Plus de santé au ministère

Chacun en était persuadé : il y aurait un grand ministère de la Santé. Dans son allocution télévisée de l’avant-veille, le président de la République l’avait pourtant assuré : "Le second (objectif), c’est la sécurité sociale, avec la priorité donnée à la Santé". Le cap était ainsi fixé, englobé dans un "pacte de solidarité" avec d’immenses défis (loi de santé publique, réforme hospitalière, bioéthique, stratégie nationale de santé, financement de la protection sociale,…) : la santé sera une des trois priorités du Premier ministre Valls.

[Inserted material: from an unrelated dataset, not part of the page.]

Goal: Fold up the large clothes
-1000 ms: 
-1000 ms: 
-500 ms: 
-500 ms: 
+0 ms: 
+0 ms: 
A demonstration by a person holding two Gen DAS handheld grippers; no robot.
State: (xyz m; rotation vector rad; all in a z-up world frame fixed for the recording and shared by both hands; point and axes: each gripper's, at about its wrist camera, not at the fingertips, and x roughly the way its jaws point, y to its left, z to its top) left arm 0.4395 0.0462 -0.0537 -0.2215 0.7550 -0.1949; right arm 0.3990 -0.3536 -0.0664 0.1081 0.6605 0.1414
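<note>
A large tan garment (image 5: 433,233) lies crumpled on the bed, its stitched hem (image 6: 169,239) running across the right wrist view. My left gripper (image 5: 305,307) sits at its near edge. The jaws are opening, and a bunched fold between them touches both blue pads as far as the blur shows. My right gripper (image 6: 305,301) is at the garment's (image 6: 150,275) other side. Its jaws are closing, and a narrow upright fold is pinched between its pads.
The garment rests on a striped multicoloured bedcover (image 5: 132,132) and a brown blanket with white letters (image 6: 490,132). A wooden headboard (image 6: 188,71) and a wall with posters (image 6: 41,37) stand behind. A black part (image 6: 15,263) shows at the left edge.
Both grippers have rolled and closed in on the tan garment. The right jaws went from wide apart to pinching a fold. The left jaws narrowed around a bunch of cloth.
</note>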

Même s’il semble évident qu’un ministre aura la Santé dans son champ d’action, comment peut-on afficher un objectif comme prioritaire le lundi pour en supprimer toute représentation gouvernementale le mercredi suivant ? Marisol Touraine n’est donc plus ministre des Affaires sociales et de la Santé mais simplement des Affaires sociales. Le portefeuille de la santé semble s’être volatilisé.

La Santé, priorité des priorités, ne figurera plus au fronton du ministère. Les professionnels du milieu et les patients apprécieront. Une erreur ? Improbable. Un oubli ? Impensable ! Le ministère de la Santé vient tout simplement de disparaître, et ce n’était plus arrivé depuis plus de 10 ans (Bernard Kouchner était à l’époque ministre délégué à la Santé avec pour tutelle un ministère de l’Emploi et de la Solidarité). L’entourage de feu la ministre de la Santé s’est empressé d’indiquer que le périmètre de compétences ne changeait pas, la Santé compris. Il n’est ainsi pas exclut une possible nomination d’un(e) ministre délégué(e) ou d’un(e) secrétaire d’État à la Santé. Mais le mal est fait. Même si madame Touraine reste en charge des Affaires sanitaires, la disparition de son titre retentit comme un gigantesque pied de nez fait à l’ensemble des acteurs du monde de la santé.

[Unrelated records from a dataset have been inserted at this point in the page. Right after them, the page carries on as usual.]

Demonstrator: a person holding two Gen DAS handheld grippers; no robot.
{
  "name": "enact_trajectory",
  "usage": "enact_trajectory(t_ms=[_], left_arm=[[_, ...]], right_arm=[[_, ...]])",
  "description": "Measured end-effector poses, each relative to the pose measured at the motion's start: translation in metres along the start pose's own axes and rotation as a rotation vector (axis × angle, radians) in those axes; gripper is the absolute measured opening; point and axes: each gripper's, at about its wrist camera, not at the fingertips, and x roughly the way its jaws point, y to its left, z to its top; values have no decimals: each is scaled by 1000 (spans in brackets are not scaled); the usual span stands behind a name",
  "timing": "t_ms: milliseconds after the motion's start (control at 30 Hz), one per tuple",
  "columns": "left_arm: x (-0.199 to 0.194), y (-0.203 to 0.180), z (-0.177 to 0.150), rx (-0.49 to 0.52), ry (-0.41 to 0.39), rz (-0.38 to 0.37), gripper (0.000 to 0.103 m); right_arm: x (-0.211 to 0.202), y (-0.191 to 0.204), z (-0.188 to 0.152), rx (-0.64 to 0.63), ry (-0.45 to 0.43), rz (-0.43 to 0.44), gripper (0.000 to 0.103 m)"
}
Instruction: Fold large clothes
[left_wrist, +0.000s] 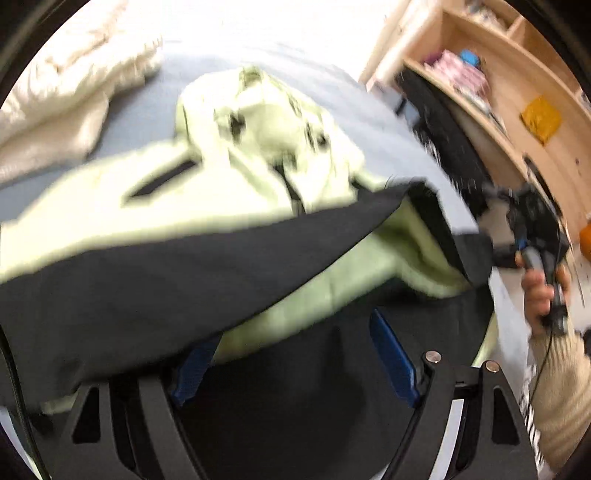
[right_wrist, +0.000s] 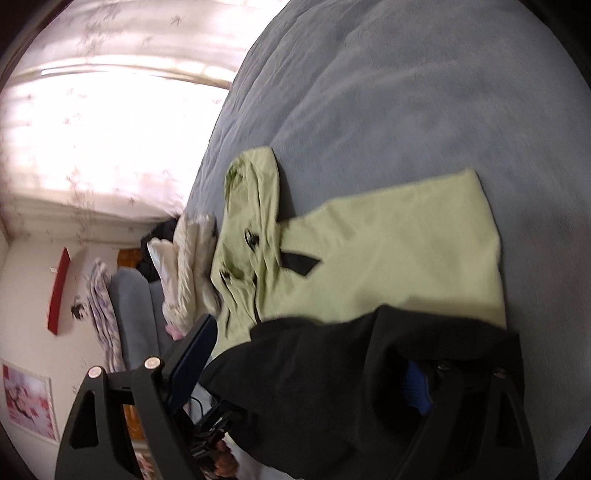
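Observation:
A large jacket, light green with a black lower part, lies on the grey bed. In the right wrist view its green body lies flat and the black hem is lifted. My left gripper has its blue pads spread wide, with black and green fabric draped over and between them. My right gripper also stands wide, its blue pad bare on the left and the black hem hanging over the other finger. The right gripper shows in the left wrist view, at the bed's right edge.
A cream quilt is piled at the bed's far left. A wooden shelf unit with small items stands right of the bed. In the right wrist view a curtained window, pillows and a wall lie beyond the bed.

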Motion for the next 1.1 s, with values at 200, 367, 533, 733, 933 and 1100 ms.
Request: enact_trajectory(t_ms=[200,367,533,733,933,1100], left_arm=[[4,15,59,-105,-120,77,79],[20,22,76,-145,-98,131,79],[11,-2,63,-68,-91,24,79],[-1,-33,28,85,24,-156,80],[36,-31,-2,196,164,93,71],[34,-4,37,130,29,326,62]], right_arm=[[16,2,30,127,-43,87,93],[37,-3,46,242,-99,154,103],[66,-27,58,429,-105,48,103],[72,-40,58,500,-126,23,103],[71,-42,59,467,-106,19,103],[62,-38,61,418,-71,-25,103]])
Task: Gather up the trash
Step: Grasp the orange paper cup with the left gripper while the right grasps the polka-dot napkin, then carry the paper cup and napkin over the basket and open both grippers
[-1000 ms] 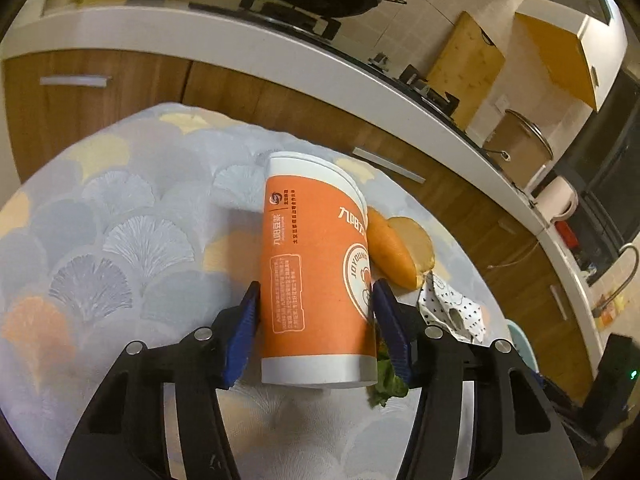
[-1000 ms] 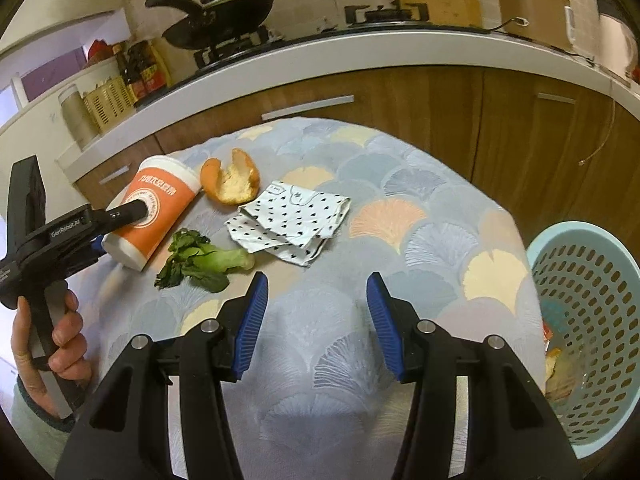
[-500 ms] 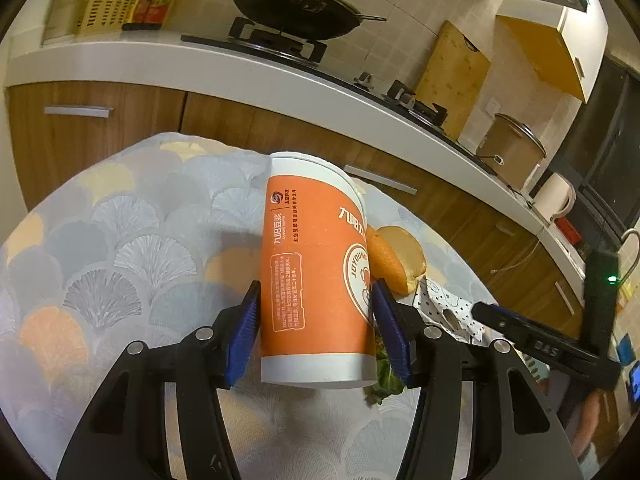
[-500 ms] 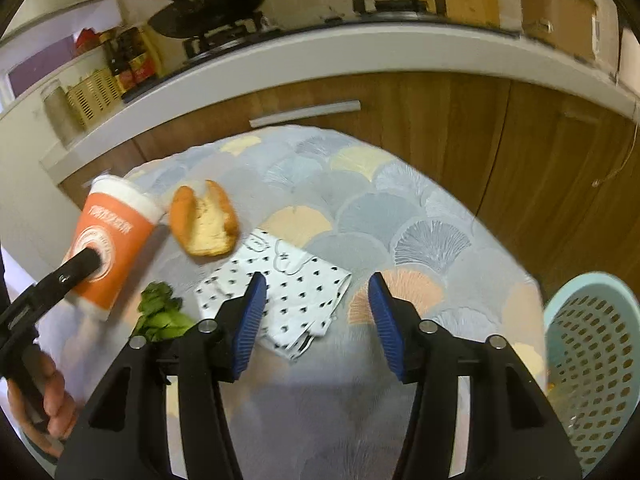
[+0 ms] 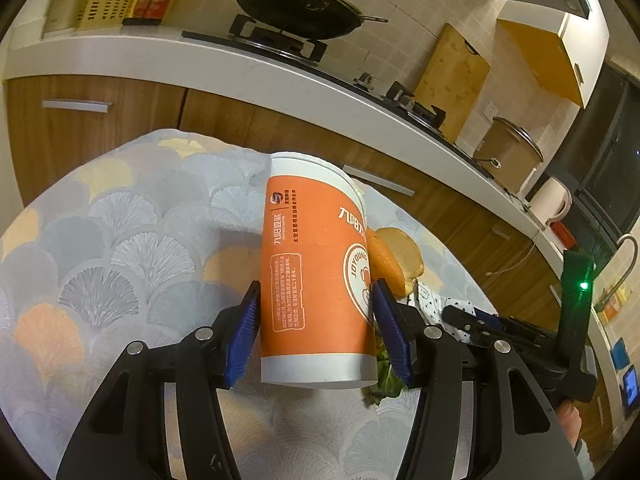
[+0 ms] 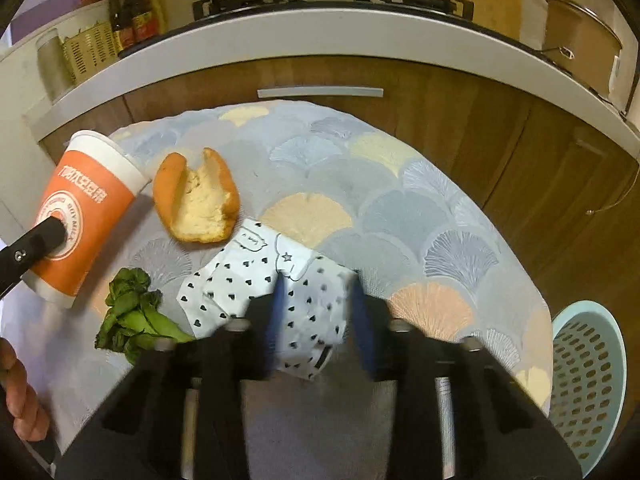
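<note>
My left gripper [image 5: 316, 322] is shut on an orange and white paper cup [image 5: 314, 276] and holds it tilted above the round table; the cup also shows in the right wrist view [image 6: 82, 216]. My right gripper [image 6: 318, 312] is open, its fingers on either side of a white heart-print paper napkin [image 6: 276, 296] lying on the table. A torn piece of bread [image 6: 196, 198] lies beside the cup, and a wilted green leaf [image 6: 134, 320] lies in front of it.
A light blue perforated waste basket [image 6: 588, 384] stands on the floor at the right of the table. The table's fan-pattern cloth [image 6: 400, 208] ends near wooden kitchen cabinets [image 6: 460, 92] and a white counter behind.
My right gripper has moved forward and down over the napkin, so its fingers now straddle it. My left gripper has lifted the cup slightly and tipped upward.
</note>
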`<state>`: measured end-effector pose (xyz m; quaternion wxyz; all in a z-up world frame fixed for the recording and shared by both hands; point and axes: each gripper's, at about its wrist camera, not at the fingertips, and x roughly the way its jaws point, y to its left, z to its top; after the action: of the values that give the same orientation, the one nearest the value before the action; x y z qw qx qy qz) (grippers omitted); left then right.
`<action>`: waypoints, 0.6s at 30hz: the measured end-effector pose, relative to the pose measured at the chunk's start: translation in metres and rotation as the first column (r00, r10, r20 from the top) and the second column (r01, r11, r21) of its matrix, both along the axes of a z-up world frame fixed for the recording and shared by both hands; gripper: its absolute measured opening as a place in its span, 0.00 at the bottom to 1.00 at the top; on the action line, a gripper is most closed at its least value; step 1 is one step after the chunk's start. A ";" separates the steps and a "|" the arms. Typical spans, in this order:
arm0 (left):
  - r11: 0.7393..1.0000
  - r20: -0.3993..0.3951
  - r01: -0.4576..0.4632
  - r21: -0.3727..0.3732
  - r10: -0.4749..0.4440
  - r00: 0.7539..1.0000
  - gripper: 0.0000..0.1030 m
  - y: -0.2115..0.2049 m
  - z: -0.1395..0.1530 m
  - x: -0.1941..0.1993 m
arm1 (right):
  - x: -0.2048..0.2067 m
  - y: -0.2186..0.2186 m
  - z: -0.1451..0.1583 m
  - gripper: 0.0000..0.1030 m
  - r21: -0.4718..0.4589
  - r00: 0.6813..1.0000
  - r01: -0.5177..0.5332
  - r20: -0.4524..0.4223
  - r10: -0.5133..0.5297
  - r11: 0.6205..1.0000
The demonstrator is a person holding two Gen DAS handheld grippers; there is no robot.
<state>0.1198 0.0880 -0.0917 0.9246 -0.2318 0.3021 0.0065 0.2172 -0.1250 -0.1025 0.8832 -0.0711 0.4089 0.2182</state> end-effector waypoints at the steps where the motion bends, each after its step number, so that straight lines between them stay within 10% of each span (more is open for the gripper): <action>1: 1.000 0.003 0.000 0.007 0.000 1.000 0.52 -0.001 0.001 -0.001 | -0.003 -0.002 0.002 0.13 0.012 1.000 0.001 0.012 -0.001 1.000; 18: 0.991 0.138 0.105 0.077 -0.115 0.984 0.51 -0.053 0.060 -0.023 | -0.035 -0.063 0.060 0.04 0.165 0.982 0.073 0.158 -0.100 0.984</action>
<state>0.0965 0.0348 -0.0319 0.9502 -0.1824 0.2474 -0.0508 0.1819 -0.1882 -0.0424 0.9256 -0.0004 0.3183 0.2048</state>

Un lien rompu entre les professionnels de la santé et leur ministre C’était dans ce climat qu’à l’automne 2012, les internes et les jeunes médecins étaient descendus massivement dans la rue pour faire entendre leurs difficultés, dénoncer des conditions de travail qui nécessairement impactaient la qualité des soins (des internes corvéables à merci dans les hôpitaux, non application du repos de sécurité après 24h de travail d’affilées,…) et refuser la création des réseaux de soins qui rompt cette relation si particulière entre un patient et son médecin. Après cette première phase de grande tension avec le ministère de la Santé (et de nombreux changements dans l’entourage de la ministre), le dialogue s’est progressivement instauré. Madame Touraine a peu à peu réussi à créer les conditions d’un dialogue notamment avec les jeunes professionnels. Un échange difficile parfois, avec peu d’actions concrètes. Mais un contact soutenu tout de même

Cette jeune génération de médecins, aux aspirations nouvelles, demeure vigilante aux signaux envoyés par "leur" ministre. La présence d’un ministère de la Santé de plein exercice semble ainsi une condition a priori nécessaire (mais certainement pas suffisante) pour nouer une relation avec les professionnels… de santé. Un abandon, même d’affichage, du ministère de la Santé, c’est quelque part rompre ce lien qui unit le monde de la santé avec leur ministre. Avec la disparition de son ministère, la santé ne semble exister que sous le prisme économique. Bercy n’est-il pas suffisant pour cela ? C’est ainsi les objectifs fondamentaux de la prévention et du soin aux malades qui semblent se volatiliser.